### What the task asks
Where the data below has the string "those", return the whole line.

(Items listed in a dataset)
———

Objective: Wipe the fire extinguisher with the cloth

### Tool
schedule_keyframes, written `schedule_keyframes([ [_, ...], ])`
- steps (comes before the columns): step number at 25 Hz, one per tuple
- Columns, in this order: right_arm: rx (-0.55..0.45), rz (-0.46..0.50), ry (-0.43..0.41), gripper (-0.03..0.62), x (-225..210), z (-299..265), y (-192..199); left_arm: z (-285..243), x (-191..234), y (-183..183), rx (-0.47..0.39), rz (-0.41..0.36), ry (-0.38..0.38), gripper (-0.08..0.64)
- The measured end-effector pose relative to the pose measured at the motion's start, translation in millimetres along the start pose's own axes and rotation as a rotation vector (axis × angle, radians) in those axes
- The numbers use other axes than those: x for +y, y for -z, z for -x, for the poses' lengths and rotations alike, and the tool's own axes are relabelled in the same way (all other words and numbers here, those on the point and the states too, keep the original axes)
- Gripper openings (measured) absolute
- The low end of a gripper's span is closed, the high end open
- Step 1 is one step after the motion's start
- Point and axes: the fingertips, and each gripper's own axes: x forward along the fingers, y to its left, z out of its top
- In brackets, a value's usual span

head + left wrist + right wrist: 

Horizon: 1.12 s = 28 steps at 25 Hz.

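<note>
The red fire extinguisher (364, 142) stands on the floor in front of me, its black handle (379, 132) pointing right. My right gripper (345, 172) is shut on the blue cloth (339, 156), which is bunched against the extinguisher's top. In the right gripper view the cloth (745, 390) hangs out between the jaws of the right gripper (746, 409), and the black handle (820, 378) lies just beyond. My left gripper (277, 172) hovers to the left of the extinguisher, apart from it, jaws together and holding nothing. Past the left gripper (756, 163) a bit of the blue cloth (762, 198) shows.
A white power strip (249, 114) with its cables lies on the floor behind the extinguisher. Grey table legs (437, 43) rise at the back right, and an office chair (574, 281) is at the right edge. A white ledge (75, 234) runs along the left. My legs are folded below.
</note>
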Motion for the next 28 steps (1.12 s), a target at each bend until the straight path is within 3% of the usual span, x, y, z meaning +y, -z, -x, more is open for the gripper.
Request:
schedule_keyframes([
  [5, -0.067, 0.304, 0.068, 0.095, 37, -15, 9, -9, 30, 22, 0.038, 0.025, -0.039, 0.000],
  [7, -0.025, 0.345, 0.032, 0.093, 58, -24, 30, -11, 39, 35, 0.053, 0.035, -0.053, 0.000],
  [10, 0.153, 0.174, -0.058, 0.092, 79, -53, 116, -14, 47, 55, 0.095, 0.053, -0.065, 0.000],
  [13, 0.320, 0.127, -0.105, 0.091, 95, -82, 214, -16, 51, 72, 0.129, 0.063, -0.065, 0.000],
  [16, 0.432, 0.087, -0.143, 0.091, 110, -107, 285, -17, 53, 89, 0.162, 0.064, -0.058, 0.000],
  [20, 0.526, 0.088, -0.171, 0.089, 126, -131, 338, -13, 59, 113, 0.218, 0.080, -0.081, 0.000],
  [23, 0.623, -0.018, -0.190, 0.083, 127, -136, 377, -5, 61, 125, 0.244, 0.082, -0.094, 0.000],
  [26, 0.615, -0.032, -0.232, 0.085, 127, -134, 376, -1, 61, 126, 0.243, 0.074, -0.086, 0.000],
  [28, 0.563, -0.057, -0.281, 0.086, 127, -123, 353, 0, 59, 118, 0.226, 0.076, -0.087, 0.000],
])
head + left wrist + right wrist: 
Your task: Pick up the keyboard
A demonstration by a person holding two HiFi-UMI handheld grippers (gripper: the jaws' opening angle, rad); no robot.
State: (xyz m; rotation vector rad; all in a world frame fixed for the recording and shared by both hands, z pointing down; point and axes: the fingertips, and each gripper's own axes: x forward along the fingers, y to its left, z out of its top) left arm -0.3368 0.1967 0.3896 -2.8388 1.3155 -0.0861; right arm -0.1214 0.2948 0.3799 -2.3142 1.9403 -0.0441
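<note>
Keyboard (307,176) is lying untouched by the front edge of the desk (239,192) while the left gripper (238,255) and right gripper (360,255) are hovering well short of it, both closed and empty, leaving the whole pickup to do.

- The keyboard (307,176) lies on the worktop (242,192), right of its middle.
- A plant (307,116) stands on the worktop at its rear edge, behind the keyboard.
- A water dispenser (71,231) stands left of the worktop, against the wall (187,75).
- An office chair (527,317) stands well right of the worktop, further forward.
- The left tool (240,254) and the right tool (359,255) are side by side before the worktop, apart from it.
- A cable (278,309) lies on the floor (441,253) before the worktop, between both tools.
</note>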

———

### Written reply
- The measured end-effector pose relative to the pose measured at the motion's start, translation in millimetres along the start pose's own axes and rotation as a rotation vector (axis × angle, radians) in those axes
- The numbers use other axes than those: x for +y, y for -z, z for -x, for the poses' lengths and rotations alike, and the tool's own axes are relabelled in the same way (all other words and numbers here, those on the point and the states too, keep the original axes)

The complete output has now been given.